**Exercise directions**
Please reproduce each line of the data below exactly as shown.

:: Available data ::

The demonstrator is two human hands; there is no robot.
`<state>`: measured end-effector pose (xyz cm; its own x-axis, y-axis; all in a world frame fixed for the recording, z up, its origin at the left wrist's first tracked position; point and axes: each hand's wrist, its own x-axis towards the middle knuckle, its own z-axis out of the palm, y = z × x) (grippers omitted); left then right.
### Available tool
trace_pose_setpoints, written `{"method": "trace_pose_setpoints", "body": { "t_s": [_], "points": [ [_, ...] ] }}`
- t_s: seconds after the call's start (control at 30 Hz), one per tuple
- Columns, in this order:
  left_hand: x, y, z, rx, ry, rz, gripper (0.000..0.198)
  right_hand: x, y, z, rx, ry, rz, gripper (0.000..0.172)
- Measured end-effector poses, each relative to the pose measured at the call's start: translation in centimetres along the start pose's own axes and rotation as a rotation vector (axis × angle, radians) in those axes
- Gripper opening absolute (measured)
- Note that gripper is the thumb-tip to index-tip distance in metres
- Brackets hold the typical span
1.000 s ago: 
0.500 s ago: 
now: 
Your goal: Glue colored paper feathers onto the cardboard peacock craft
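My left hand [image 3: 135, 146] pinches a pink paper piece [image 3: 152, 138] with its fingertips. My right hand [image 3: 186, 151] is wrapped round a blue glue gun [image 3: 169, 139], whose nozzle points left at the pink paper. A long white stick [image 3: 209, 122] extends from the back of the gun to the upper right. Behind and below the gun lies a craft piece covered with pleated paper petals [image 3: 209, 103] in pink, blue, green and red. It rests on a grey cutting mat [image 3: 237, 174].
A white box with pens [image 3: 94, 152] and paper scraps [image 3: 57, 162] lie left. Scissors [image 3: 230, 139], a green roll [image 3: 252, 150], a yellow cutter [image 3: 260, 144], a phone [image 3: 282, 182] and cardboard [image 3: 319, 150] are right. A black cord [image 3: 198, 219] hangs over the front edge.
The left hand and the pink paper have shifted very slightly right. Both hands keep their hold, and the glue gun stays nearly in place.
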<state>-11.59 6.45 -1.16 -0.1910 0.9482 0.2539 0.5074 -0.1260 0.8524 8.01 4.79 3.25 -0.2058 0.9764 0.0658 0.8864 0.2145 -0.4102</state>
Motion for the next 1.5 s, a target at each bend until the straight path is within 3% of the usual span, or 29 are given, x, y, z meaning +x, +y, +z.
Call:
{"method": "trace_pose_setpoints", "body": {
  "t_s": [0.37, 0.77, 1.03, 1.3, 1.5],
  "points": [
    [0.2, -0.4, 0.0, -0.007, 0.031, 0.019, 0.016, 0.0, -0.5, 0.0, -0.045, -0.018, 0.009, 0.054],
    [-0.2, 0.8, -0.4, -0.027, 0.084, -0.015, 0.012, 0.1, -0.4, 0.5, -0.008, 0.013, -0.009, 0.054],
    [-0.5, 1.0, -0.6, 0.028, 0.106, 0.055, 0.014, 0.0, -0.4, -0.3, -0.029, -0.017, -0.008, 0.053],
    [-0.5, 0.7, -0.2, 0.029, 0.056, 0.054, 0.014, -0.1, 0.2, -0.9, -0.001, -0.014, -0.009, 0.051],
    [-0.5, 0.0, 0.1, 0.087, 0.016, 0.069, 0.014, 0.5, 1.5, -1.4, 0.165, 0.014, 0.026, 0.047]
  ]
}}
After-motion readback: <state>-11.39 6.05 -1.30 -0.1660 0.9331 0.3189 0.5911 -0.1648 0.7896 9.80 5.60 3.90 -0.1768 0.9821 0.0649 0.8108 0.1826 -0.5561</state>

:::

**Answer box**
The demonstrator is two human hands; there is no robot.
`<state>`: measured end-effector pose (xyz cm; its own x-axis, y-axis; all in a world frame fixed for the recording, z up, its origin at the left wrist's first tracked position; point and axes: each hand's wrist, its own x-axis towards the middle knuckle, its own z-axis out of the palm, y = z × x) (grippers omitted); left then right.
### Available tool
trace_pose_setpoints, written `{"method": "trace_pose_setpoints", "body": { "t_s": [_], "points": [ [_, ...] ] }}`
- t_s: seconds after the call's start (control at 30 Hz), one per tuple
- Columns, in this order:
  left_hand: x, y, z, rx, ry, rz, gripper (0.000..0.198)
  right_hand: x, y, z, rx, ry, rz, gripper (0.000..0.172)
- Measured end-effector poses, each relative to the pose measured at the call's start: translation in centimetres along the start pose's own axes and rotation as a rotation vector (axis × angle, radians) in those axes
- Gripper opening absolute (measured)
- Note that gripper is the thumb-tip to index-tip distance in metres
- Brackets hold the typical span
1.000 s ago: 
0.500 s ago: 
now: 
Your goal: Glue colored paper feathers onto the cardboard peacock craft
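My left hand [image 3: 135, 146] pinches a pink paper piece [image 3: 152, 138] with its fingertips. My right hand [image 3: 186, 151] is wrapped round a blue glue gun [image 3: 169, 139], whose nozzle points left at the pink paper. A long white stick [image 3: 209, 122] extends from the back of the gun to the upper right. Behind and below the gun lies a craft piece covered with pleated paper petals [image 3: 209, 103] in pink, blue, green and red. It rests on a grey cutting mat [image 3: 237, 174].
A white box with pens [image 3: 94, 152] and paper scraps [image 3: 57, 162] lie left. Scissors [image 3: 230, 139], a green roll [image 3: 252, 150], a yellow cutter [image 3: 260, 144], a phone [image 3: 282, 182] and cardboard [image 3: 319, 150] are right. A black cord [image 3: 198, 219] hangs over the front edge.
The left hand and the pink paper have shifted very slightly right. Both hands keep their hold, and the glue gun stays nearly in place.
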<state>-11.59 6.45 -1.16 -0.1910 0.9482 0.2539 0.5074 -0.1260 0.8524 8.01 4.79 3.25 -0.2058 0.9764 0.0658 0.8864 0.2145 -0.4102</state>
Motion for the next 1.5 s, a target at each bend until the straight path is within 3% of the usual span, or 29 are given, x, y, z meaning +x, +y, +z.
Call:
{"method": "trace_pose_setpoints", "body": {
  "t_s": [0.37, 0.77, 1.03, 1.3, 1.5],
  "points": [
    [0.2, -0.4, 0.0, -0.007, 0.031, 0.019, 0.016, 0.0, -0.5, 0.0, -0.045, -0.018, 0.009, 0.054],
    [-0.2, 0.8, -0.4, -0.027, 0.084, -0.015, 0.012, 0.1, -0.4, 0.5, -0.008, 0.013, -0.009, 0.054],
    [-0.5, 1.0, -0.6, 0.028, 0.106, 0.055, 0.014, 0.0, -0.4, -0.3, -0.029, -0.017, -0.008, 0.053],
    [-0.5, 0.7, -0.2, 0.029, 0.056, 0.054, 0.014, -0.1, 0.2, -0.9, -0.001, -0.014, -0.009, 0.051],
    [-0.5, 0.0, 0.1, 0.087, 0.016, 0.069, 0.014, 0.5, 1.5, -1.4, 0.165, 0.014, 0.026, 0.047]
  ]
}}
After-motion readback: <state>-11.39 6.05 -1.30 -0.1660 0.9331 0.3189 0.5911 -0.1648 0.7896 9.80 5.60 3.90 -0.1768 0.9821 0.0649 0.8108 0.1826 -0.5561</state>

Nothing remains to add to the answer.